Il faut déjà faire montre d'une passion très particulière pour les finesses du jeu parlementaire pour retirer quelque plaisir de la réunion de jeudi de la Chambre. Bon nombre d'observateurs attendaient visiblement un feu d'artifice au contenu nourri mais il a seulement été question de savoir s'il fallait mettre à l'agenda la proposition de scission de BHV immédiatement ou plus tard par une modification de l'ordre du jour. Vouloir en expliquer la portée aux citoyens qui ne peuvent plus ou ne veulent plus suivre tout le débat sur BHV est inutile. Cette affaire était sans importance. Que l'on ait ou non voté hier ou que cela ne se passe aujourd'hui ou demain, tout cela revient au même. En fait, l'on ne votera pas pour l'instant sur ce sujet et cela était clair d'avance. Tout ce tollé lancé puis arrêté par les francophones n'est qu'une manière de se positionner en vue de la grand-messe communautaire de la mi-juillet. Ils craignaient une manoeuvre d'Yves Leterme en vue des élections de juin de l'an prochain. Ils ont réussi à ce que BHV et les négociations sur la réforme de l'Etat arrivent en même temps sur la table. Mais ces dossiers n'étaient-ils déjà pas indissolublement liés ?
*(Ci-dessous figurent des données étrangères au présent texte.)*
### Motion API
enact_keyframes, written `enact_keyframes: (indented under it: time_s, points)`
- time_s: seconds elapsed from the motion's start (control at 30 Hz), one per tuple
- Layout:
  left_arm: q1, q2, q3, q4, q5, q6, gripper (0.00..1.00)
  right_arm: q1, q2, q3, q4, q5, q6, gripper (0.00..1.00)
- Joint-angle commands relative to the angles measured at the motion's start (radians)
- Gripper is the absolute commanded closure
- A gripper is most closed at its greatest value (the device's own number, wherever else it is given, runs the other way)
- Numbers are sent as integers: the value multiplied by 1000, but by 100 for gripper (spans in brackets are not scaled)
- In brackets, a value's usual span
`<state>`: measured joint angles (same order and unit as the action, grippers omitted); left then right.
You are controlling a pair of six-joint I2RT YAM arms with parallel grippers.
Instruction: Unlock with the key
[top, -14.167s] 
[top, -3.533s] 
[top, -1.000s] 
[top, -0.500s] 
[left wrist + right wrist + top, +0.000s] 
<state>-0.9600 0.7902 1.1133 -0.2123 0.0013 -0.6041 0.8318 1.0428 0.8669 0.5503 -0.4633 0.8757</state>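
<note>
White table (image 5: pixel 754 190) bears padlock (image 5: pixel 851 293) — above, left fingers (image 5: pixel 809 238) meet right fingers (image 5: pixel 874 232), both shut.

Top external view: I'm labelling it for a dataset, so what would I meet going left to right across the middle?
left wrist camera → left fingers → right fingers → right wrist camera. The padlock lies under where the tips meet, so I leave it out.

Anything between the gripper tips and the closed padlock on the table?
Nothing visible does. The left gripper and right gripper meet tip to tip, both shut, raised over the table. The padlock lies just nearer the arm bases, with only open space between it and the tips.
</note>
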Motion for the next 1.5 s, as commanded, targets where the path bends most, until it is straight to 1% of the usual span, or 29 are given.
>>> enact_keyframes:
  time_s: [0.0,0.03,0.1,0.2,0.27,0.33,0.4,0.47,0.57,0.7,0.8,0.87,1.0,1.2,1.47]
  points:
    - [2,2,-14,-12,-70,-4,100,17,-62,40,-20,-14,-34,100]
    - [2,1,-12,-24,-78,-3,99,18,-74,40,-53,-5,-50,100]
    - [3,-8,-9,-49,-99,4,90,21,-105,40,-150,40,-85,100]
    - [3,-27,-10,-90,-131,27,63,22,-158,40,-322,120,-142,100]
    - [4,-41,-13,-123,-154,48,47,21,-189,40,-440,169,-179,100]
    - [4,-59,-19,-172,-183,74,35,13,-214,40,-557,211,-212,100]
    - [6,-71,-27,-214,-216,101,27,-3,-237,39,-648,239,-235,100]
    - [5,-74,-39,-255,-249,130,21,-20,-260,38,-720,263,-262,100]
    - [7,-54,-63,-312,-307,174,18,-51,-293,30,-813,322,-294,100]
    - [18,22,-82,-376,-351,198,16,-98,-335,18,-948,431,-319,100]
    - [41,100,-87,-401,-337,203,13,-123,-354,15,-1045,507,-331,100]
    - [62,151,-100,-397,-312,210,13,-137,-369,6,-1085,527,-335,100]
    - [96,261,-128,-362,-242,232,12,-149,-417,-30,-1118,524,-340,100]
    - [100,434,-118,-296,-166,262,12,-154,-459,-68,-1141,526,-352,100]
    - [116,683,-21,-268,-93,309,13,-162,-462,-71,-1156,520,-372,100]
Face à tant de méfiance avouée, l'on ne peut qu'être profondément pessimiste sur les chances de réussite de cet exercice et être d'un scepticisme sans fond sur la survie de ce gouvernement. Au fond, les francophones nous servent toujours la même chose. D'un côté, ils professent sans cesse leur profond attachement à la Belgique, de l'autre, ils provoquent les Flamands afin que ceux-ci avouent leur véritable objectif : la scission du pays. Ils espèrent dès lors, jusqu'à présent chaque fois avec succès, que les partis flamands reculeront face à cette conséquence ultime. Le découragement face à ce pénible mécanisme est grand en Flandre mais le saut en avant dans une aventure séparatiste n'en devient pas plus attirant. Et c'est pour cela qu'on continue à peiner sans que ne se profile la moindre issue. Pourquoi ce qui n'est pas possible depuis un an le deviendrait-il subitement le 15 juillet ? Avec les mêmes acteurs qui se jetteront les mêmes revendications et les mêmes tabous à la face ? Et qui ont une peur bleue de se voir reprocher une trahison alors qu'ils ne comprennent pas que cet immobilisme mine toujours davantage leur légitimité ? Qu'est-ce que cela peut donner ? Une sorte de résignation s'est emparée du pays. Les hommes politiques observent leurs rituels, toujours selon une même logique interne. La population a décroché ou ironise mais ne s'en soucie pas outre mesure. L'impasse permanente reste vivable tant que le soleil brille et que la vie quotidienne ne devient pas trop chère. La non-pertinence de l'entreprise politique est démontrée quotidiennement. La politique est une occupation honorable pour autant qu'elle garde sa capacité à résoudre les problèmes. Sinon, comme hier, elle n'est plus qu'un guignol.